Through the measures above listed, we have been able to quantitatively compare the data coming from the two different mice, and from the simulation obtained with the Toy Model. A flowchart of the whole analysis pipeline is presented in Figure 2.

2.3. Toy Model

The theoretical model underlying the realization of the simulator is based on simple conceptual assumptions. The system is schematized as a two-dimensional grid of Pixels (Python objects that define the elements of the simulation are indicated in italic); width and height of the grid can be easily set to reproduce the shape and size of the experimental images. Each Pixel, being ideally the representation of a macroscopic portion of the cerebral cortex, contains a number of Neurons extracted from a normal distribution $\mathcal{N}\left(\mu =10,\sigma =2\right)$ (the obtained number of Neurons per Pixel is unrealistic and underestimates the density of cells in the assembly, but it is requested for facing the limited processing resources of the simulation; in addition, it can allow a faster computation. Nevertheless, the impact of this choice is not relevant for the results of the Toy Model, since the Pixel’s signal is normalized). Neurons are the actual sources of the signal, as Poissonian emitters. In the simplest theoretical modelling, only two options are admitted for the expected value of the Poisson distribution that emulates the spiking activity of the Neurons: one for the Down state (expected value set at ${\mu }_{\mathrm{Down}}$), and the other for the Up state (expected value set at ${\mu }_{\mathrm{Up}}$). The simplest model has Neurons as independent, identical units, each holding an internal binary state that identifies the Neuron as active (Up) or idle (Down). The internal state of each Neuron depends only on the state of the Pixel to which the Neuron is assigned. It is straightforward that the Pixel can be in two states: active (if invested by a Wave), or idle (if no Wave has passed by the Pixel’s coordinates for a given time interval). If the Pixel is active, its Neurons are Up; if the Pixel is in idle, its Neurons are Down. Consequently, the Poissionian emitters of that Pixel will fire according to the corresponding expected value (${\mu }_{\mathrm{Up}}$ and ${\mu }_{\mathrm{Down}}$, respectively).
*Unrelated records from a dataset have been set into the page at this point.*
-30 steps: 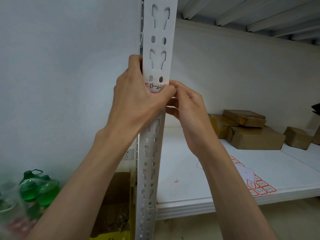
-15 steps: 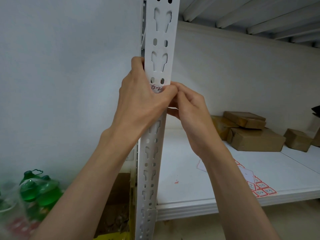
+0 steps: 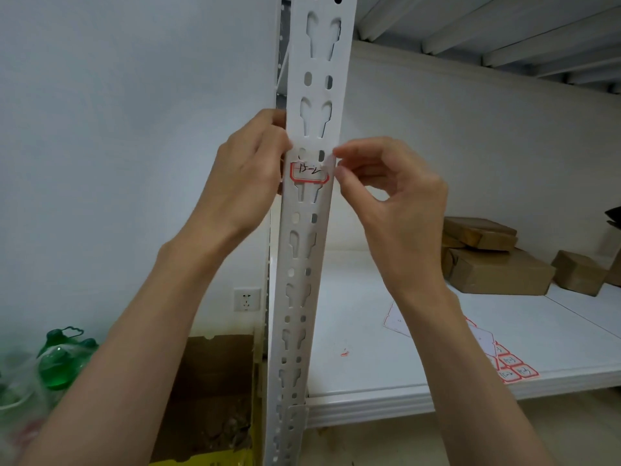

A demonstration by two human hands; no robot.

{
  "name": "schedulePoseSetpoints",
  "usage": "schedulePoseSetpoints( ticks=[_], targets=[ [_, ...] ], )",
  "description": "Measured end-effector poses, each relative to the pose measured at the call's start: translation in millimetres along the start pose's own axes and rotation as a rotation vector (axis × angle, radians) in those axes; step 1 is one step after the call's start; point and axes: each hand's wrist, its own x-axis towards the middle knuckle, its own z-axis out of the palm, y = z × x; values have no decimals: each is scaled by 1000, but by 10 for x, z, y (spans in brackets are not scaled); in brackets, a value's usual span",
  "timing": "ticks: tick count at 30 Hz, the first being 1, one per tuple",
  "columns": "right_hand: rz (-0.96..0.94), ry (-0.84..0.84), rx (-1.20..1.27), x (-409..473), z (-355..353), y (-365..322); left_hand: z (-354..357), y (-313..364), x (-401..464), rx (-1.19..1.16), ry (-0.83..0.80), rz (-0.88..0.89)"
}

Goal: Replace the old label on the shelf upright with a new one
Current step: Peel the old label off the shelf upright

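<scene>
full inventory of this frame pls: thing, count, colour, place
shelf upright: 1, white, slotted, centre
label: 1, white with red border, handwritten, on the upright between the hands
shelf board: 1, white, right
label sheet: 1, red-bordered stickers, front of the board
cardboard boxes: several, brown, back right of the board
wall socket: 1, white, left wall
green bottles: at least 2, bottom left
open carton: 1, brown, bottom centre-left
left hand: on the upright's left edge
right hand: fingertips at the label's right edge

pale wall (image 3: 117,129), wall socket (image 3: 247,299), white shelf (image 3: 386,381)
</scene>
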Motion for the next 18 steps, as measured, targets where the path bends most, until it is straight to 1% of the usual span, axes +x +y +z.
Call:
schedulePoseSetpoints(
  ticks=[5,8,13,18],
  targets=[
    [-115,18,-128,-13,14,12,3,30,-18,21,37,4],
    [-152,60,-195,-34,52,3,6,41,-16,21,37,2],
    [-116,116,-274,-69,141,-106,3,65,-13,16,45,5],
    [-46,89,-349,-16,163,-237,-4,95,-17,2,52,3]
  ],
)
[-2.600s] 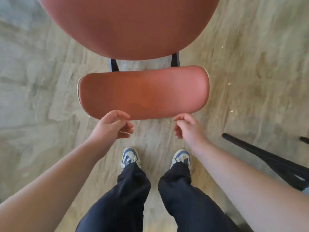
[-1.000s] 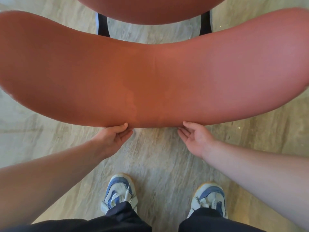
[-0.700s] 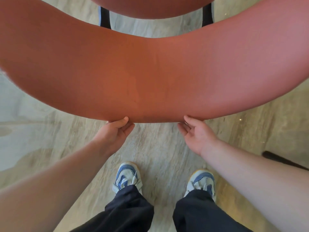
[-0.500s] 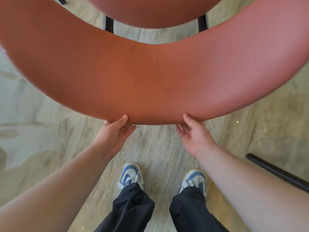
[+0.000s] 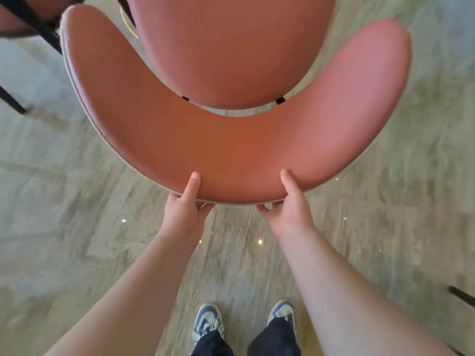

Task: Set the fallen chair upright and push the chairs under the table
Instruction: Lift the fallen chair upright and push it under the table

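Observation:
A chair with terracotta upholstery stands upright below me; its curved backrest (image 5: 239, 150) arcs across the middle of the view and its seat (image 5: 231, 47) lies beyond. My left hand (image 5: 186, 209) grips the top edge of the backrest, thumb on the front face and fingers curled behind. My right hand (image 5: 289, 209) grips the same edge a little to the right in the same way. No table shows in the frame.
Black legs and a reddish part of another chair (image 5: 28, 24) sit at the top left, close to the backrest's left end. A black bar (image 5: 462, 295) lies on the floor at the right edge. My shoes (image 5: 208, 322) stand on the pale wood-grain floor (image 5: 77, 227).
The chair has moved away from me and the view has risen. My thumbs now lie over the front of the backrest. Another chair's legs have come into view at the top left.

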A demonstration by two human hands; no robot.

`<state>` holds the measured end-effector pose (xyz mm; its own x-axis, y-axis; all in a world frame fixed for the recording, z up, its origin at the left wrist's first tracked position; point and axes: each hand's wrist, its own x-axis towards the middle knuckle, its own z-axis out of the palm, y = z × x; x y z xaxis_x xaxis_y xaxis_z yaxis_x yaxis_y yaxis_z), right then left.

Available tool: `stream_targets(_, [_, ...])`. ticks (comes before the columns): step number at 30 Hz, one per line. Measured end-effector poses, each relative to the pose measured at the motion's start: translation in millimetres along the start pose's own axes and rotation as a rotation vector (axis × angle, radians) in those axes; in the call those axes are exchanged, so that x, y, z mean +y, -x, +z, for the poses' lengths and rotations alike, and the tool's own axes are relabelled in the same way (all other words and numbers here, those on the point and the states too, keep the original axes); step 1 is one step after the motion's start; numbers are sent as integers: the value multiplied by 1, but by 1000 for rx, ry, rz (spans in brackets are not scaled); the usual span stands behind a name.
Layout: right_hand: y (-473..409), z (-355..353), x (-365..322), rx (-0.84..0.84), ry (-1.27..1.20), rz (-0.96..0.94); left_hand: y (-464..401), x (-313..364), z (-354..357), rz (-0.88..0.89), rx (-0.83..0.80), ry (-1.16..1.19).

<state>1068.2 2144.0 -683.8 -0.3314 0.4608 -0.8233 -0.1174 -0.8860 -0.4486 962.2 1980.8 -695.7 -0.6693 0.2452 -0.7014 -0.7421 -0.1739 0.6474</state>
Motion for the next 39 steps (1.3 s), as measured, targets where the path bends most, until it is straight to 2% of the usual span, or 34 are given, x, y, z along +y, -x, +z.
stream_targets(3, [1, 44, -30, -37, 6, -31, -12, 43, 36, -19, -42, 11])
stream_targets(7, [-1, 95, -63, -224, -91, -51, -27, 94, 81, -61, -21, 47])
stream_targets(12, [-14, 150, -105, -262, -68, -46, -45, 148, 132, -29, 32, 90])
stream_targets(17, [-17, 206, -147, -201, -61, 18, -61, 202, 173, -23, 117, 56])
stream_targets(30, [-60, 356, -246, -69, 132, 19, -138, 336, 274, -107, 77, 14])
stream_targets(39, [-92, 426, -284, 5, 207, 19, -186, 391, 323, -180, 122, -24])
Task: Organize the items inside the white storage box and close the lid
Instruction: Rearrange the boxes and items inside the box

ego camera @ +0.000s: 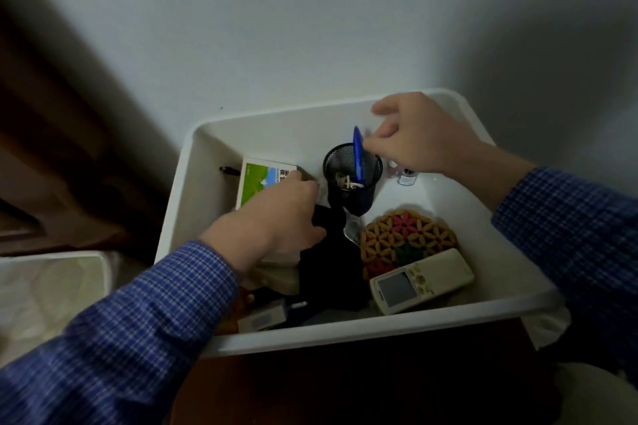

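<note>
The white storage box (276,121) stands open against the wall. A black mesh pen cup (352,179) is upright near its back. My right hand (414,134) pinches a blue pen-like object (358,155) that stands in the cup. My left hand (276,217) reaches down over a book with a green cover (257,179) at the left, fingers curled at its edge beside a black cloth (331,262). A woven flower-pattern mat (407,238) and a white remote control (421,279) lie at the right.
Small bottles (404,176) sit at the box's back right, a black pen (229,170) at the back left, a small white box (262,319) near the front. A white lid-like panel (51,290) lies to the left. The box rests on dark wooden furniture (362,383).
</note>
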The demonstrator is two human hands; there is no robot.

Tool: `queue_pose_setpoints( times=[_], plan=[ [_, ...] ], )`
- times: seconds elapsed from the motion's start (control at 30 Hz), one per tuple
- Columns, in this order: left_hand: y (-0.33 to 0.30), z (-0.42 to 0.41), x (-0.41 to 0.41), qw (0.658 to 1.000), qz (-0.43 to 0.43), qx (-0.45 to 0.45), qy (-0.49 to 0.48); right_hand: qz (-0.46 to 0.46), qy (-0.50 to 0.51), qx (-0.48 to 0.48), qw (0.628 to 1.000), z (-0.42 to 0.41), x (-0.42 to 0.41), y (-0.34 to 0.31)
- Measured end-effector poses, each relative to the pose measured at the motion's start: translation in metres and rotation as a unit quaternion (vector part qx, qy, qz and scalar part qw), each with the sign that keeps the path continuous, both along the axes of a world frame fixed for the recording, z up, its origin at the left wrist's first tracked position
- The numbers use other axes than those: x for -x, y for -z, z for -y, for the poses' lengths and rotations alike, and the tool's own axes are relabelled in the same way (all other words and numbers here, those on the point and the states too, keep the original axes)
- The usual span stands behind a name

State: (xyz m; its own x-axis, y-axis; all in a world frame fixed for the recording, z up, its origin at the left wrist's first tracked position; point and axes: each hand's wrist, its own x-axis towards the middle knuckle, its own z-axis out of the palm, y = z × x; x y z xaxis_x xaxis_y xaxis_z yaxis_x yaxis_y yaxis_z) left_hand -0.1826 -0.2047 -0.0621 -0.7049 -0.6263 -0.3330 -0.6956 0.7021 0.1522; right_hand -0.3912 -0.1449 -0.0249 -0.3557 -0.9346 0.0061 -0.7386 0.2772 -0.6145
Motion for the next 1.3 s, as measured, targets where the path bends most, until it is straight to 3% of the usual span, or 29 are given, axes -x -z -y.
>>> queue_pose_setpoints(
  times=[0.07,0.13,0.2,0.27,0.3,0.47,0.77,1.0,1.07,1.13,1.23,1.3],
  plan=[
    [0.002,0.001,0.006,0.999,0.04,-0.009,0.02,-0.071,0.031,0.076,0.994,-0.011,-0.004,-0.004],
    [0.012,0.008,0.012,0.994,0.088,-0.041,0.045,-0.048,-0.018,0.078,0.996,-0.013,-0.013,0.003],
    [0.01,0.005,0.019,0.992,0.1,-0.056,0.052,-0.043,-0.125,-0.073,0.988,-0.023,-0.021,0.008],
    [0.005,0.006,0.025,0.991,0.104,-0.061,0.051,-0.03,-0.192,-0.237,0.952,-0.024,-0.024,0.022],
    [0.003,0.008,0.026,0.991,0.106,-0.065,0.047,-0.043,-0.203,-0.272,0.94,-0.021,-0.027,0.033],
    [-0.007,0.008,0.032,0.988,0.113,-0.094,0.047,-0.098,-0.189,-0.251,0.944,-0.008,-0.039,0.076],
    [-0.021,0.013,0.027,0.987,0.131,-0.087,0.004,0.004,-0.129,-0.309,0.942,0.002,-0.049,0.083],
    [-0.061,0.033,0.002,0.978,0.134,-0.16,0.018,0.137,-0.2,-0.339,0.909,-0.011,-0.048,0.045],
    [-0.072,0.039,-0.014,0.979,0.116,-0.166,0.023,0.172,-0.242,-0.329,0.896,-0.019,-0.043,0.03],
    [-0.078,0.048,-0.034,0.97,0.058,-0.236,-0.013,0.224,-0.246,-0.301,0.894,-0.025,-0.038,0.019],
    [-0.081,0.051,-0.058,0.912,-0.074,-0.391,-0.102,0.325,-0.229,-0.226,0.889,-0.033,-0.037,0.008],
    [-0.077,0.044,-0.061,0.881,-0.144,-0.435,-0.121,0.368,-0.219,-0.195,0.882,-0.033,-0.028,-0.003]
  ],
)
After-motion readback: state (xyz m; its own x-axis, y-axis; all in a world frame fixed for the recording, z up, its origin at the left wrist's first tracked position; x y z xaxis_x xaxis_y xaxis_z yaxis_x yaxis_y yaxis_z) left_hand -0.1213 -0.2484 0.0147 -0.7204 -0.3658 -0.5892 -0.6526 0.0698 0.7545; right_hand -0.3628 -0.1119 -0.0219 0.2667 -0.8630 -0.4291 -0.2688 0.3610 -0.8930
Experimental evidences [29] indicate that the ratio of the active state firing rate ${\mu }_{\mathrm{Up}}$ to the idle state firing rate ${\mu }_{\mathrm{Down}}$ can be estimated within the interval: $\frac{{\mu }_{\mathrm{Up}}}{{\mu }_{\mathrm{Down}}}\in \left[4,8\right]$. Considering these results, it is therefore reasonable to set this ratio at 5 for the Toy Model; this assumption is simplistic but rooted in experimental observations: in [29], we compute the distribution of $\mathit{log}\left(\mathit{MUA}\right)$, the natural logarithm of the multi-unit activity, for 11 murine subjects, 32 channels per subject and, despite the large variability of the sample, we observe that the activity in the Up state is between ${\mathrm{e}}^1$ and ${\mathrm{e}}^2$ times larger than in the Down state ($\mathrm{e}=2.718\dots$ is Euler’s number).

Each Neuron has an intrinsic time of permanence in the active state, ${\tau }_{\mathrm{Up}}$, after which it returns to the idle state. To fix this parameter—univocal, for simplicity, for the entire population of Neurons—we looked at experimental observations that place the duration of the Up state in a range ${\tau }_{\mathrm{Up}}\in \left[150,200\right]$ ms [29]; in the Toy Model, we set ${\tau }_{\mathrm{up}}=200$ ms. A Pixel is declared inactive when all its Neurons are turned in idle state.
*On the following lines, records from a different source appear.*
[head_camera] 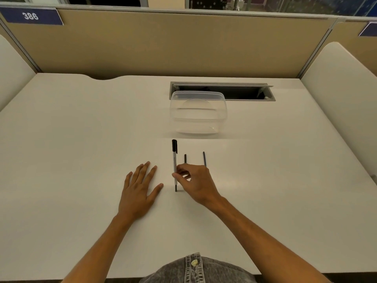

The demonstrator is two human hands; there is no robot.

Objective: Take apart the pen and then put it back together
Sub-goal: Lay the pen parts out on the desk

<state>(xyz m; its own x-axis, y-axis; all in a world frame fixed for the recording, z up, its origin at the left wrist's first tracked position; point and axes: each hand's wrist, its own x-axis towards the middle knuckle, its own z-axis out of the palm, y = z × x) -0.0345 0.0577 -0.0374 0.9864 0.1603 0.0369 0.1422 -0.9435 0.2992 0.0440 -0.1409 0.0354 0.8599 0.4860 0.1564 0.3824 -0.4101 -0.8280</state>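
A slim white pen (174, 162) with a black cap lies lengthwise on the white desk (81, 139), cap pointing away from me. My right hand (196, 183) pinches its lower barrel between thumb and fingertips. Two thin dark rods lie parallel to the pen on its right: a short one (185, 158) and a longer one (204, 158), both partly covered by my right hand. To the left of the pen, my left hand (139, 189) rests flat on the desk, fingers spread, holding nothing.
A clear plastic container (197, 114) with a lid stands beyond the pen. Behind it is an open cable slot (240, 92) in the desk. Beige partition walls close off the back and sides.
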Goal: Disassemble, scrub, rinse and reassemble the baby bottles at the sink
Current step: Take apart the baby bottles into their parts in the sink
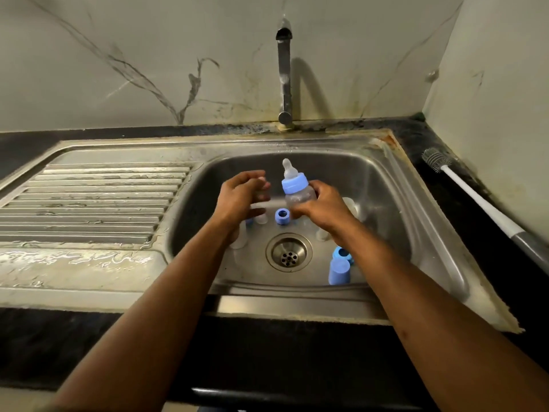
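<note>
Beside the sink [386, 185] a brush [463, 191] lies; right hand [323, 209] fingers grasp bottle [298, 194], left hand [237, 194] fingers unclear

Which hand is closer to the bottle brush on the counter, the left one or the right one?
Right. The right hand grips the bottle over the basin, on the side toward the bottle brush. The left hand is farther away, beyond the bottle.

Steel sink [386, 185] at frame centre, holding a blue ring [281, 216], blue cap [339, 272] and clear bottle parts [237, 240] around the drain [288, 254]; bottle brush [463, 190] lying on dark counter [502, 251] at right.
</note>
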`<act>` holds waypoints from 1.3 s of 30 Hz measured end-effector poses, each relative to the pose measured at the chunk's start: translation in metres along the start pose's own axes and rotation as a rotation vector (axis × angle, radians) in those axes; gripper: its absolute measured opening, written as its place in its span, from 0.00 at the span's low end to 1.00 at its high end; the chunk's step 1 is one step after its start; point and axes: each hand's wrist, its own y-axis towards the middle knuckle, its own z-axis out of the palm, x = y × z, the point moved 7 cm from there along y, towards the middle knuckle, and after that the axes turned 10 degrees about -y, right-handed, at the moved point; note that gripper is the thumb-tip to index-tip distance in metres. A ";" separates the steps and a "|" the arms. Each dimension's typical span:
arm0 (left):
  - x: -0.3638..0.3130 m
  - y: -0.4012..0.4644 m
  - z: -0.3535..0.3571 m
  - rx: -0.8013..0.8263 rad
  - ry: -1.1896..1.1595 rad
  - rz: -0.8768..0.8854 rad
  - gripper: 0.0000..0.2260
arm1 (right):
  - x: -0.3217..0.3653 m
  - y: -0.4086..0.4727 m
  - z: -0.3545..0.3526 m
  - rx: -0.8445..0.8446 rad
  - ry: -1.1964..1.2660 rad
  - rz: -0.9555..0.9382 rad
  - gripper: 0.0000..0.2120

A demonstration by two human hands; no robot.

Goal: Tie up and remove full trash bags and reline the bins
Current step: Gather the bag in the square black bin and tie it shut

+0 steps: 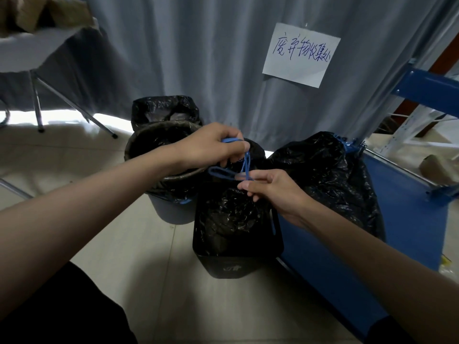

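Two hands above the black bin: left hand and right hand, each grip pinching the blue drawstring of its bag.

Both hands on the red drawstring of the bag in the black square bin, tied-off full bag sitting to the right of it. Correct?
Not quite: the drawstring is blue, not red, as the head view shows. The rest holds: the left hand and right hand both grip it above the bag in the black square bin, and a tied-off full bag sits to the right.
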 end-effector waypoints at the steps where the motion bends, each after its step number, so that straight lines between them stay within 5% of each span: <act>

In order to model the presence of the fluorescent protein, from which the luminosity signal is obtained, the spiking activity of each Pixel undergoes a convolution with a response function. The analytical form of the response is derived from the inspection of results reported in [15], aiming at reproducing the trend of the fast variant (GCaMP6f); the function used in the Toy Model is a Lognormal, defined as:

$$\mathrm{Lognormal}\left(x;\mu ,\sigma \right)=\frac{1}{x}\frac{1}{\sqrt{2\pi }\sigma }exp\left(-\frac{{\left(lnx-\mu \right)}^2}{2{\sigma }^2}\right).$$

(4)

This function depends on the set of parameters $\mathcal{P}=\left\{\mu ,\sigma \right\}$ and its shape varies with them. A first and significant constraint that the response function must respect is the agreement between the experimentally observed rise time ${\tau }_{\mathrm{rise}}$ and the modelled one. Looking at results shown in Reference [15], it is possible to identify a range of validity, ${\tau }_{\mathrm{rise}}\in \left[150,200\right]\mathit{ms}$, while the modelled value can be taken as the mode $\mathcal{M}$ of the function, resulting in the following condition:

$$\mathcal{M}\left[\mathrm{Lognormal}\right]=exp\left(\mu -{\sigma }^2\right)={\tau }_{\mathrm{rise}}.$$

(5)

In order to be able to univocally identify the parameters $\mu$ and $\sigma$, it is necessary to impose an additional constraint, for example a moment of the distribution. However, given the difficulty of extracting such a piece of information from the visual inspection of the experimental response, it was preferred to explore a set of reasonable values compatible with the constrain expressed in (5) and capable of reproducing as closely as possible the immediately visible characteristics of the function.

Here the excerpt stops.